Task prompt: Go through the following data and transcribe exactly the stretch of lines from the one holding "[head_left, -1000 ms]" to the one holding "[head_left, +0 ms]", both included.

Data in this exercise:
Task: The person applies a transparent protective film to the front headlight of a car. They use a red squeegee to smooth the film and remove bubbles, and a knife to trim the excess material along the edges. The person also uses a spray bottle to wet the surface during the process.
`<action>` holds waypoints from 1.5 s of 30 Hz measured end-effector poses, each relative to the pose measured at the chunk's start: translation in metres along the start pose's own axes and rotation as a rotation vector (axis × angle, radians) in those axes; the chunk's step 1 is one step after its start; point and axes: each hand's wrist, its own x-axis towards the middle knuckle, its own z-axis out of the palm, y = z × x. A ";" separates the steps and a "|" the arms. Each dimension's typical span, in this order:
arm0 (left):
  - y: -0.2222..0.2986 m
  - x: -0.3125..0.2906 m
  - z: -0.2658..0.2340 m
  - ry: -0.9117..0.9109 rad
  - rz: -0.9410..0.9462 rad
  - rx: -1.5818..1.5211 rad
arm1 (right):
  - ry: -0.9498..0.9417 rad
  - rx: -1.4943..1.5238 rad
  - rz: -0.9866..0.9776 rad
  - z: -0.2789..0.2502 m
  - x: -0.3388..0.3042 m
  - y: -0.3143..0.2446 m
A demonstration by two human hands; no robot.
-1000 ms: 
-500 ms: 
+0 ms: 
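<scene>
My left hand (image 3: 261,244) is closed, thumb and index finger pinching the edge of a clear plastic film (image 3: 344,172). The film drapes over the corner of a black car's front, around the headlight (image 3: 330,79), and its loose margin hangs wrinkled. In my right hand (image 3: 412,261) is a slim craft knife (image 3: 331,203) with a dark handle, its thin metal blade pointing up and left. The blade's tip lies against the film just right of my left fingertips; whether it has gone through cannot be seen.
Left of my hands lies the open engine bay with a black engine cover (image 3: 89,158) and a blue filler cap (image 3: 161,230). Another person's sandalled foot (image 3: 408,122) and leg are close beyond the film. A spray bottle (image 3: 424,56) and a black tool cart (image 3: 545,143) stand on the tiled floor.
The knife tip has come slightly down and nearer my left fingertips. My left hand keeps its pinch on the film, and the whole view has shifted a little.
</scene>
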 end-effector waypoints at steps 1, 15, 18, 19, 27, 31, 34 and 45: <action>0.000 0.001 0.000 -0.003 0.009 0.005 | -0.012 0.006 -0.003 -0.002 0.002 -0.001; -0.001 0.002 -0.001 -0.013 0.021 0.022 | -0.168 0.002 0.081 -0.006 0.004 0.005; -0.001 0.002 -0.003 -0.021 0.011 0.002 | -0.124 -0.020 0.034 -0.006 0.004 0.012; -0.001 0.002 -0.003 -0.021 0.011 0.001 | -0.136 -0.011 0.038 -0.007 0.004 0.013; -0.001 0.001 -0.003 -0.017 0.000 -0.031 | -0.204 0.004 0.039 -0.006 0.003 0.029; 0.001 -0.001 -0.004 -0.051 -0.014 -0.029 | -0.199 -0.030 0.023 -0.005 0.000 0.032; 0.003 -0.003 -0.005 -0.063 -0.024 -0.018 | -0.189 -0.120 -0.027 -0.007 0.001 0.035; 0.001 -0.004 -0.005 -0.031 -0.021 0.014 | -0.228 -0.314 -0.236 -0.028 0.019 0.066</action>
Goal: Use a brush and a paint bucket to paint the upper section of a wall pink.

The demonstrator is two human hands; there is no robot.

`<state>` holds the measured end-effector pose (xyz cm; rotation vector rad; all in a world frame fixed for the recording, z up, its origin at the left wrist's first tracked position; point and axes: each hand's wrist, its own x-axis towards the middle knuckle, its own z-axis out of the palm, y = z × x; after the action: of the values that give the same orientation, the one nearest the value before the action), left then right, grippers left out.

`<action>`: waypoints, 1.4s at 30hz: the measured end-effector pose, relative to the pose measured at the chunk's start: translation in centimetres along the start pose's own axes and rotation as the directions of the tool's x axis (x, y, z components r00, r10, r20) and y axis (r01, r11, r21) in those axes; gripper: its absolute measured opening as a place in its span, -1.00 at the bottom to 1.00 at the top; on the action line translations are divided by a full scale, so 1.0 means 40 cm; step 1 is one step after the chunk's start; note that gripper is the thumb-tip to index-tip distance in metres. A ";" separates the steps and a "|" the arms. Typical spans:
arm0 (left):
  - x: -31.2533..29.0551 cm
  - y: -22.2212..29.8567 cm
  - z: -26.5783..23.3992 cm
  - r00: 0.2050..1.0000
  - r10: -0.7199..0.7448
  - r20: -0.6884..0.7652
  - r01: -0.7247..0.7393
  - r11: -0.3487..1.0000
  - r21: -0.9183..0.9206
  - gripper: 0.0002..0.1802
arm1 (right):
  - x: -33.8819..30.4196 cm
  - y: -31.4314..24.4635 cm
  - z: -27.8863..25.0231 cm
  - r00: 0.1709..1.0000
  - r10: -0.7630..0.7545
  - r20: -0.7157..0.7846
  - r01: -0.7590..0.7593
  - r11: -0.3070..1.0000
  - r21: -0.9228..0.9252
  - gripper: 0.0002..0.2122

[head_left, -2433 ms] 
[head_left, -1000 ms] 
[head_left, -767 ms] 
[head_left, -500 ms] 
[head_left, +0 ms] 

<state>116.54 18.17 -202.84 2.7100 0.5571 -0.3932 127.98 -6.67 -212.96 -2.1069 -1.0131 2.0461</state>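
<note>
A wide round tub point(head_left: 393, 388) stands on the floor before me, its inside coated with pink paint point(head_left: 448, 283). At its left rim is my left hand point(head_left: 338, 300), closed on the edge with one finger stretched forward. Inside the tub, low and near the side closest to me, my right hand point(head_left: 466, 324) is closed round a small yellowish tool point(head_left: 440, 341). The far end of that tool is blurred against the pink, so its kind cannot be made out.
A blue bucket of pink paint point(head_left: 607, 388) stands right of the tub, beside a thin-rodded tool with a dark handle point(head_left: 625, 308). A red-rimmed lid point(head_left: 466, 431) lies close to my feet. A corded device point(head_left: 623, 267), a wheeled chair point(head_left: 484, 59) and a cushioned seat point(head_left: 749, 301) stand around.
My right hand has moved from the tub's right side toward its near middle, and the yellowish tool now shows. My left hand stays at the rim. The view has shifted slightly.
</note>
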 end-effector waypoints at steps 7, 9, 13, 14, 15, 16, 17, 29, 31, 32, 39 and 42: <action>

Response to this task:
[head_left, -1000 ms] 
[head_left, -767 ms] 
[head_left, -500 ms] 
[head_left, +0 ms] 

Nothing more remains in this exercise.